YOUR OBJECTIVE >>
Your answer must restate the listing below word for word and contain no images.

[EXERCISE DATA Boundary: Start]

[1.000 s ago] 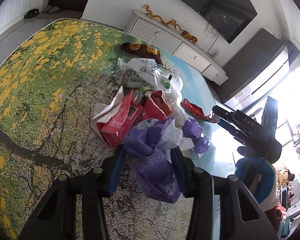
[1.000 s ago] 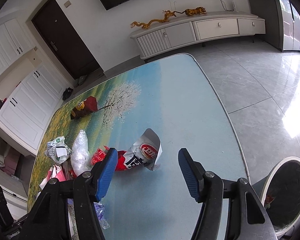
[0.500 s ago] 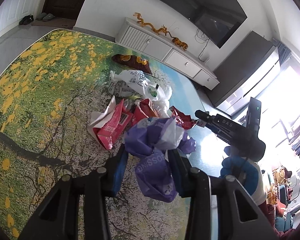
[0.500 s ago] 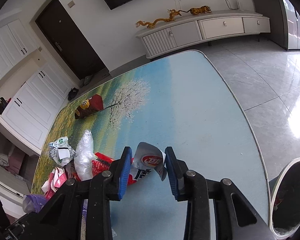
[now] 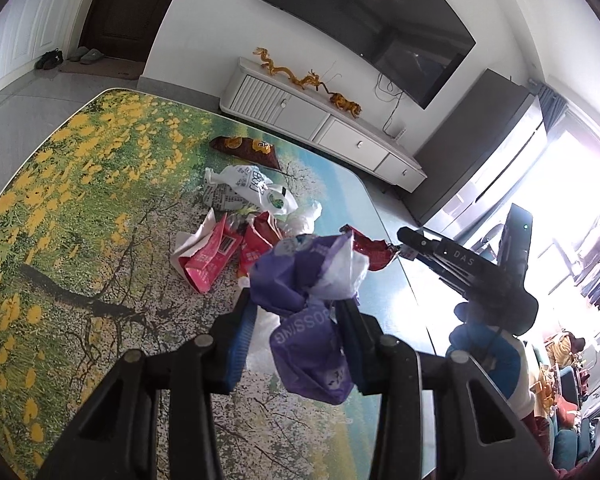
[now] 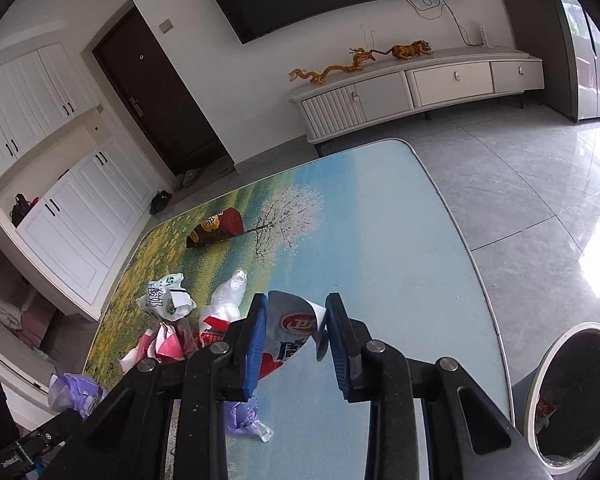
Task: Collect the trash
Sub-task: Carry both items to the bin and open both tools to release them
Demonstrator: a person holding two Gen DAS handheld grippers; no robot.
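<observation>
Your left claw (image 5: 296,320) is clamped on the crumpled purple bag (image 5: 308,304), your right claw (image 6: 296,340), jaws just closing, on the red-and-white wrapper (image 6: 290,328), both above the near bench (image 6: 380,240): light, limp, slippery, so pinch bunched folds.
</observation>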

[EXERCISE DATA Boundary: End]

WRITTEN ANSWER >>
[1.000 s ago] 
[1.000 s ago] 
[0.500 s ago] 
[0.500 s ago] 
[now] 
[now] 
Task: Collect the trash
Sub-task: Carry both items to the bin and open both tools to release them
Demonstrator: a person holding two Gen DAS handheld grippers; no robot.
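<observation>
Your left claw (image 5: 296,320) is clamped on the crumpled purple bag (image 5: 308,304), your right claw (image 6: 296,340), jaws just closing, on the red-and-white wrapper (image 6: 290,328), both above the near bench (image 6: 380,240): light, limp, slippery, so pinch bunched folds.
</observation>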

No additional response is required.